The “Used-to-be” Jews of Vienna in 1938

In one of Henry James’s novels, two elderly American ladies, who had spent most of their lives in Italy, describe themselves as “used-to-be Americans.” The expression is quite apt for a sense of identity that is complex, multilayered, and strongly founded on cultural belonging. While they were born in America, Henry James’s characters had lived for so long in Italy, had identified so completely with Italian culture, that, without denying their American origins, they somehow almost managed to forget them.

The always impeccably dressed Sigmund Freud - German, Jewish, Austro-Hungarian?

Many of Vienna’s Jews at the end of the nineteenth and the beginning of the twentieth century had a similar complex identity – while often keeping their Jewish names, some had converted to Christianity, but most importantly, they completely identified themselves with German culture. Freud was no exception – a non-practising Jew and an atheist on top of that, who, while speaking several languages, saw no use of the little Hebrew he had learned as a child. His children later remembered that they hadn’t been taken once to a synagogue, while the holidays they celebrated at home had been Christmas and Easter.

When Jews like Freud described themselves as “German,” this is exactly what they meant, i.e. that they belonged to a German cultural tradition. As such, they found themselves at a loss when confronted with their brethren, the Eastern Jews (Ostjuden), who flocked to Vienna after a series of pogroms in Russia at the end of the nineteenth and the beginning of the twentieth century. Many of the Jews from Eastern Europe were Orthodox Jews, who spoke Yiddish, Russian, or Polish and, because of their traditional clothing, were quite conspicuous in the streets of Vienna. The old Jewish community in Vienna was typically generous with these refugees, but there was no way of bridging the wide cultural gap that separated the Western from the Eastern Jews.

The Viennese Jews found with some consternation that the newcomers actually felt superior to their hosts. It was the Eastern, Orthodox Jews who had held firm to their ancient religion and customs, so they were proud of their caftans and looked down on the assimilated Jews of Vienna as shameless traitors. The Jewish writer and theatre critic Jakob Wasserman, who was living in Vienna, related: “In everything he [the Eastern Jew] said and breathed, he was a total stranger to me.” Matters weren’t made easier by Zionist ideas that propagated the wholesale move of all Jews to Palestine. Now, how was someone like Elias Canetti, the future Nobel Prize winner for literature or Karl Kraus, the most influential journalist of the time, a translator of Shakespeare’s sonnets into German, who gave public readings of Goethe, Shakespeare, and Bertold Brecht to some of the most highly cultured audiences in Europe – how were they supposed to feel at the prospect of becoming farmers in Palestine?! No wonder that Kraus was furious and famously said that he wouldn’t pay “one krone for Zion.”

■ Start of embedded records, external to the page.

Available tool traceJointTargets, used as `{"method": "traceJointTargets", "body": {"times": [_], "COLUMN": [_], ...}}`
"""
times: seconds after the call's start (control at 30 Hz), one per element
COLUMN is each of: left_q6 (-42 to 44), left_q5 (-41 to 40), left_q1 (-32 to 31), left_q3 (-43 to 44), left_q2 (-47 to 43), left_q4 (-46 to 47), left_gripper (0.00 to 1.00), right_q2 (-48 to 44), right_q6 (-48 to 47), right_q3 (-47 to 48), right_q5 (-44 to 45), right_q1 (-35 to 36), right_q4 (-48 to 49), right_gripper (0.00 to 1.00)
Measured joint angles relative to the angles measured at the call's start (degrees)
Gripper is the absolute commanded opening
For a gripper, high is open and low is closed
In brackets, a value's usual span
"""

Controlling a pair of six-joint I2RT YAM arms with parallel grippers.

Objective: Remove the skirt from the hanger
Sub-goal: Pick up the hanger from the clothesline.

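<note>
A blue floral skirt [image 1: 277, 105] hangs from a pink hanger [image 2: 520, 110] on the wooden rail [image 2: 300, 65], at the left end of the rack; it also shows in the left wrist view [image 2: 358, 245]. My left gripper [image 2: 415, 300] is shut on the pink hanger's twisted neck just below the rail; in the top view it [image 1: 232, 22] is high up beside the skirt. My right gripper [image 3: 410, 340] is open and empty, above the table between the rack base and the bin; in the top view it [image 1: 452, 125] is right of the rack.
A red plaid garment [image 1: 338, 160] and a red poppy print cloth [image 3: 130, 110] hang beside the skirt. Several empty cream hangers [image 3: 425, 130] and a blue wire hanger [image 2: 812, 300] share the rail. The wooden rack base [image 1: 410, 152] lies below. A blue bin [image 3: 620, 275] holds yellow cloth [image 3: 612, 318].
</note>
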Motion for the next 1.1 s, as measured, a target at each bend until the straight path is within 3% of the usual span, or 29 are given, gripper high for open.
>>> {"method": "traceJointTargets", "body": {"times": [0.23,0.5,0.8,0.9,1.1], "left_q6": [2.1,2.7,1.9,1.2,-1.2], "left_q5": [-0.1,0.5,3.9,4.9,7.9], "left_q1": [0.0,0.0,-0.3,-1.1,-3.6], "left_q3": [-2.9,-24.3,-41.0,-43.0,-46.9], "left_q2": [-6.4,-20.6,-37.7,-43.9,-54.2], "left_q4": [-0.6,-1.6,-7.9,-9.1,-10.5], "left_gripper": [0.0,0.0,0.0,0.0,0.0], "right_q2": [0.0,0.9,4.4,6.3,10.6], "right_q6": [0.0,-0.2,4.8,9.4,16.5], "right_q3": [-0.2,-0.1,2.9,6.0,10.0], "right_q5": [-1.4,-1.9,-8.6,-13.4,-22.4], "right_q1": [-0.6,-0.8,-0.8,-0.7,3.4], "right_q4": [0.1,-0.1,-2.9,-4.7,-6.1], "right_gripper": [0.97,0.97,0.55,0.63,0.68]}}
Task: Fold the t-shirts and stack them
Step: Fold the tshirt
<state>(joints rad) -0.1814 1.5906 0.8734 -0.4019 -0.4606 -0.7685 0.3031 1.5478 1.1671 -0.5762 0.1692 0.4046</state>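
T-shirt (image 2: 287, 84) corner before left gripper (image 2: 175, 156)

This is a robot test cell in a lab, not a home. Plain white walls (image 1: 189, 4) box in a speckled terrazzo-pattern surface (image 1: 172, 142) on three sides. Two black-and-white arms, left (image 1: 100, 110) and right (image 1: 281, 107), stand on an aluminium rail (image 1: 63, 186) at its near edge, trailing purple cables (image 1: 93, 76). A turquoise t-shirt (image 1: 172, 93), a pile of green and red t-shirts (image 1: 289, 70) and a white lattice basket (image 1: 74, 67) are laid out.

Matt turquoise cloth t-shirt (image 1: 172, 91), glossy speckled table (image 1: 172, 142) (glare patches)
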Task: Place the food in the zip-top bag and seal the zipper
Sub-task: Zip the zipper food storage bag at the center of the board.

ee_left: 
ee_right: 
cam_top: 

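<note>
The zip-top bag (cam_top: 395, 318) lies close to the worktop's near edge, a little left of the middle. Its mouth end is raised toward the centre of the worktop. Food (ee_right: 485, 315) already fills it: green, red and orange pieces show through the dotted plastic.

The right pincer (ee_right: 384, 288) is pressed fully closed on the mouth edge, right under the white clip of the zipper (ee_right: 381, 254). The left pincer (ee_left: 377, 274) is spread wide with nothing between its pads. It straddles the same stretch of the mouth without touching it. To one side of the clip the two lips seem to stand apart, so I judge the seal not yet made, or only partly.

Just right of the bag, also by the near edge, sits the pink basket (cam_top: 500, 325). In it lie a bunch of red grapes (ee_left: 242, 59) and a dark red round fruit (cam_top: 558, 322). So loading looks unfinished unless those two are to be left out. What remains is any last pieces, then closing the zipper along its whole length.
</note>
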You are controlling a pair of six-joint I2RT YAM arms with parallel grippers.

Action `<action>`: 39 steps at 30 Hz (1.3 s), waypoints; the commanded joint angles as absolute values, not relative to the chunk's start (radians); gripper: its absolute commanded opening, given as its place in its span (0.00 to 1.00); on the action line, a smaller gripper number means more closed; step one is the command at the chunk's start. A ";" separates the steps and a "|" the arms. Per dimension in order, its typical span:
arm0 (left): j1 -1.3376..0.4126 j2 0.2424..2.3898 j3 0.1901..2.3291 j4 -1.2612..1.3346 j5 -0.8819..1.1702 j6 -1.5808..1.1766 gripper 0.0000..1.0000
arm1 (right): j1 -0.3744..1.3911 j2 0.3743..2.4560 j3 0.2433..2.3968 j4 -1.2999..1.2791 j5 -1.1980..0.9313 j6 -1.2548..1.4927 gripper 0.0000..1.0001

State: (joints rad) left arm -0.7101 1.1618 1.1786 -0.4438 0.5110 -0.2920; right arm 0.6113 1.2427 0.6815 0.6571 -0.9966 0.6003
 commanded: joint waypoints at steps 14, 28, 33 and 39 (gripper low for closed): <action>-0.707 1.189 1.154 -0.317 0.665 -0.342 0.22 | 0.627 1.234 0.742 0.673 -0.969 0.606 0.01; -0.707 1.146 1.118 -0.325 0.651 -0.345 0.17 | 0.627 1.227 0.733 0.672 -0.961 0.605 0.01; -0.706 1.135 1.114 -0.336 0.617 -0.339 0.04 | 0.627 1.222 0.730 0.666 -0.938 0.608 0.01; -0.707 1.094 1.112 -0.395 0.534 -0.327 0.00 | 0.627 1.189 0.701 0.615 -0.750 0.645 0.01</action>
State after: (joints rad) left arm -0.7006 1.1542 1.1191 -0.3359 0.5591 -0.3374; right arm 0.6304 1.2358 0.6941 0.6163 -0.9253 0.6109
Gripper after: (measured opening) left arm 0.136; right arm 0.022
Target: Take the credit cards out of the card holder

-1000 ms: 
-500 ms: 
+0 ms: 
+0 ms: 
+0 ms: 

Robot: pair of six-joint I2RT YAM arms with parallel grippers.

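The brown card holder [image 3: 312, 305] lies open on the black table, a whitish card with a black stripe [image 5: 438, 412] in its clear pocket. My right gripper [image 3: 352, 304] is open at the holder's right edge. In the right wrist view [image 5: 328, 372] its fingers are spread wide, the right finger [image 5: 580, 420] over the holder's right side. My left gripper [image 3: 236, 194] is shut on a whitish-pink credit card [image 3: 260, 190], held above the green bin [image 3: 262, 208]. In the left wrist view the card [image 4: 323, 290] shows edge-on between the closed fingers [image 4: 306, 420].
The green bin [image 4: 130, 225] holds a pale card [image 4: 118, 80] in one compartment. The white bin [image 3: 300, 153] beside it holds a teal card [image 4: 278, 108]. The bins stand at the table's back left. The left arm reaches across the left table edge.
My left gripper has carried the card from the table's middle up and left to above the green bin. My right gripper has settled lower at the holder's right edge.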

In some ways, Nazi anti-Semitism was a far greater shock to the “used-to-be” Jews of Vienna than to the less assimilated Jews from the Eastern parts of Europe. To some of them it seemed to have come out of the blue. Paul Wittgenstein, the famous one-armed pianist and the brother of the philosopher Ludwig Wittgenstein, was stunned to realize that Nazi laws on Jews could in any way apply to his family. The Wittgensteins were third-generation Jews, who had converted to Christianity, all three brothers had patriotically fought in the First World War, all had been decorated for bravery multiple times, Paul himself had lost his arm in the war. How much more Austrian than that could one get? So, when Paul exclaimed to his sister in horror and disbelief: “We count as Jews!” (Wir gelten als Juden!), his reaction betrayed the same sense of cultural identity that many of the “used-to-be” Jews of Vienna shared.

Holocaust memorial in Judenplatz, Vienna by Rachel Whiteread.

Once Austria was annexed to Germany in 1938, the Nazis started their persecution of the Austrian Jews with the joyful participation of the local population. The monument in Judenplatz commemorates the 65 000 Jews of Vienna, who were exterminated during the Holocaust. It gives much food for thought, including the uncomfortable idea that the much-lauded integration or even assimilation is helpless in the ugly face of racism and anti-Semitism. The Jews of Vienna could serve as a good example of successful assimilation, which did little to help them in their hour of need.